The Facebook-owned messaging app WhatsApp recently celebrated its 10th birthday with a look back at some of the key moments which track the platform’s rise to global dominance.
A decade ago, two former Yahoo employees launched an instant messaging application called WhatsApp. Built for early generation of smartphones that used 2G and 3G networks, WhatsApp offered a free and better internet-based alternative to then default SMS for text messaging.
WhatsApp allowed smartphone users to exchange photos, videos, and text messages without worrying about character limits or paying per message. Over the years WhatsApp has added more and new interactive features including video calling, group chats, and even stories.
Despite availability of number of alternatives launched in last decade, WhatsApp has remained the top instant messaging application in the world. The application has over 1.5 billion monthly users while India is one of the top markets with 200 million users.
Over the years, we saw them introduce numerous updates that made WhatsApp, the world’s most used texting app. Here are the most notable ones, to start of with:
2009: Photo and video sharing
2010: Location sharing
2011: Group chats
2013: Voice messages
2014: Read receipts
2015: WhatsApp Web
2016: End-to-End encryption, Desktop app, VIdeo calling
2017: Status stories
2018: Group calling, stickers
Up until Facebook acquired WhatsApp in 2015, they were just playing catch-up with the other messaging apps. But after they joined hands, things started evolving rapidly. The speed at which new features started rolling out accelerated, and it truly became more than just a messaging platform.

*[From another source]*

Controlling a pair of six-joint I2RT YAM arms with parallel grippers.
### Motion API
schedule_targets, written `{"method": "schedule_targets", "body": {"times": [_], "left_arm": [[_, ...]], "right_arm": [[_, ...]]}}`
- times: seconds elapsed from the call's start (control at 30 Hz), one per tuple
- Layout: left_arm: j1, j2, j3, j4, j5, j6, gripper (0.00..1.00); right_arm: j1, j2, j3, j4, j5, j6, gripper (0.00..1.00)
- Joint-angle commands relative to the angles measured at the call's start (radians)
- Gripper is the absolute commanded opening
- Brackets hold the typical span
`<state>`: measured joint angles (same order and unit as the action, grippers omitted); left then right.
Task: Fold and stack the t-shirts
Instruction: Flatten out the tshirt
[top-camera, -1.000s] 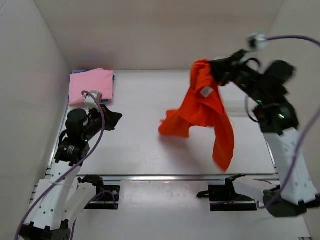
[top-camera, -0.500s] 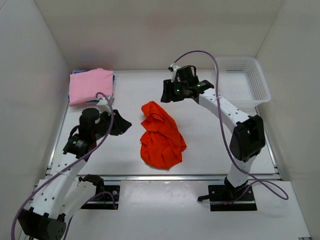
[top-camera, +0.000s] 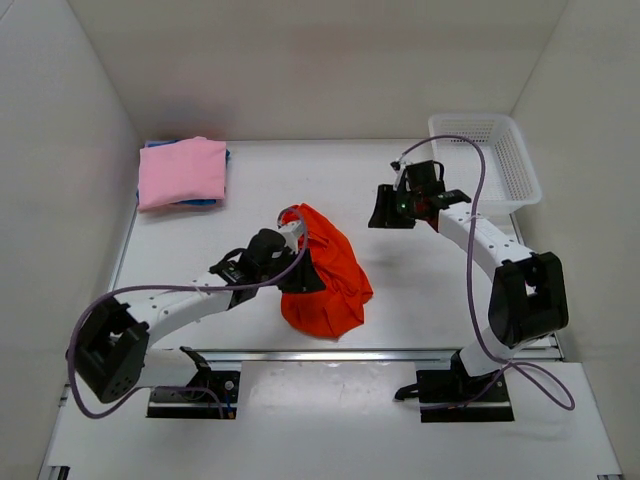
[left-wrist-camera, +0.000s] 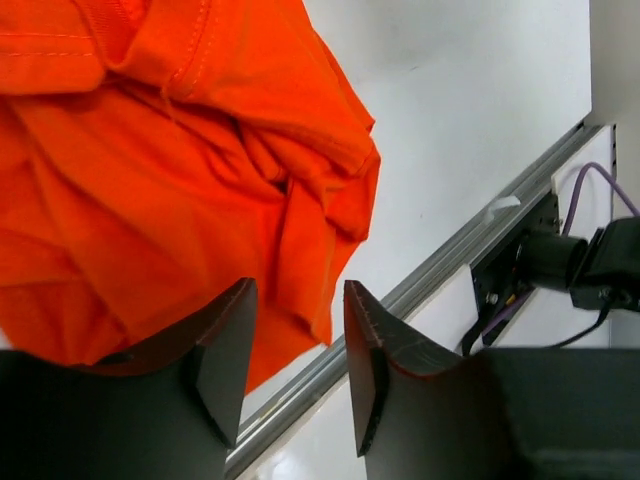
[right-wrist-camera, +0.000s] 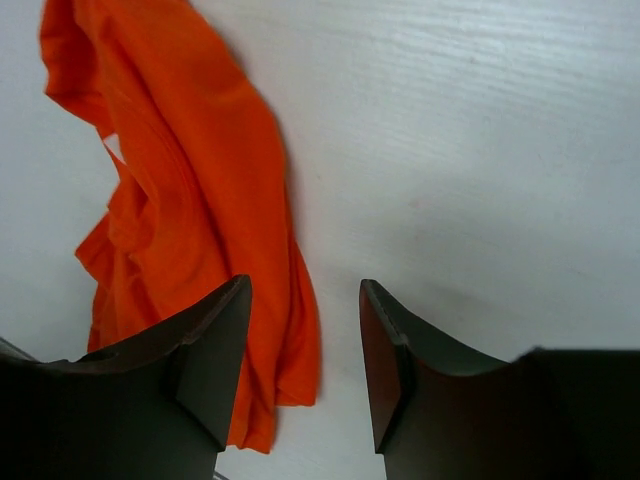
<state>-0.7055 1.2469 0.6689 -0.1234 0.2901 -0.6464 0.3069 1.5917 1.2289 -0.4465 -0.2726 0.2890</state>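
Note:
The bright orange-red t-shirt (top-camera: 328, 278) lies crumpled in a heap at the table's middle front. My left gripper (top-camera: 302, 272) is at its left edge, jaws open; in the left wrist view the orange cloth (left-wrist-camera: 170, 170) spreads just beyond the gripper (left-wrist-camera: 297, 300), with nothing pinched. My right gripper (top-camera: 384, 208) hovers open to the upper right of the heap; its wrist view shows the shirt (right-wrist-camera: 190, 200) down left of the gripper (right-wrist-camera: 303, 290), over bare table. The light pink t-shirt (top-camera: 181, 172) lies folded at the back left on the blue one (top-camera: 200, 203).
A white mesh basket (top-camera: 470, 119) stands at the back right corner. A metal rail (left-wrist-camera: 400, 300) runs along the table's front edge just past the orange heap. White walls close in the left, back and right sides.
The orange shirt, held aloft by the right gripper a second ago, now lies dropped on the table. The right arm has pulled back rightward, open. The left arm has reached over to the shirt and opened.

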Motion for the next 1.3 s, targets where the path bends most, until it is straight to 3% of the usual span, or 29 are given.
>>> {"method": "schedule_targets", "body": {"times": [0.0,0.17,0.3,0.8,0.83,0.9,0.93,1.0,1.27], "left_arm": [[-0.049,0.07,0.064,0.142,-0.068,-0.085,0.52],[-0.123,0.261,0.187,0.125,-0.105,-0.166,0.57],[-0.132,0.295,0.155,0.246,-0.129,-0.255,0.55],[-0.135,0.471,0.218,0.258,-0.187,-0.349,0.56],[-0.137,0.479,0.233,0.251,-0.183,-0.349,0.54],[-0.137,0.497,0.253,0.24,-0.177,-0.346,0.39],[-0.138,0.503,0.261,0.235,-0.169,-0.349,0.21],[-0.132,0.493,0.264,0.231,-0.167,-0.357,0.02],[-0.023,0.329,0.421,0.075,-0.066,-0.291,0.0]], "right_arm": [[-0.037,-0.073,-0.06,0.087,-0.034,0.002,0.45],[-0.089,-0.087,-0.126,0.126,-0.06,-0.001,0.44],[-0.126,-0.104,-0.17,0.156,-0.094,0.009,0.44],[-0.213,-0.174,-0.269,0.215,-0.206,0.006,0.43],[-0.221,-0.18,-0.281,0.219,-0.206,0.001,0.43],[-0.229,-0.187,-0.295,0.223,-0.223,0.002,0.42],[-0.233,-0.19,-0.304,0.221,-0.232,0.004,0.42],[-0.235,-0.2,-0.325,0.227,-0.238,-0.002,0.42],[-0.223,-0.252,-0.41,0.219,-0.24,0.002,0.41]]}}
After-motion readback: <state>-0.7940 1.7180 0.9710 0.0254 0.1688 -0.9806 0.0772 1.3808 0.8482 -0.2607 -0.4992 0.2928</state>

Features like group calling took a dig at the dated method of adding friends to a conference call. Live location sharing made communicating with friends a lot simpler, and also added a new layer of safety. WhatsApp Payments was genius, not only did it get rid of the unnecessary procedure of transferring money but also, eliminated the need to check back if the person received the amount. Status Stories emulated Snapchat’s marquee feature and made it mainstream.
Honestly, it’s impossible to imagine life without WhatsApp. It’s been a true disruptor that overtook its rival by providing a much better, simpler and easier experience, without succumbing to the pressure of ads. That could change in the near future.
What could be their business model in near future?
- Transition towards a Freemium Business Model
The company has launched WhatsApp Business which lets users build their business profile and become a verified business on WhatsApp. The verified businesses can create their business profile along with certain important links to their website or Facebook page, set up auto responders, can even link their landline numbers with WhatsApp. The WhatsApp Business application is currently free to download and use for small businesses.The company has reportedly already been surveying users to understand to what extent and in what arenas would they like to send and receive communication to business, in order to rip out the scope for spam as far as possible. However, we can expect WhatsApp to introduce some in-app purchases and adopt a freemium business model in the future.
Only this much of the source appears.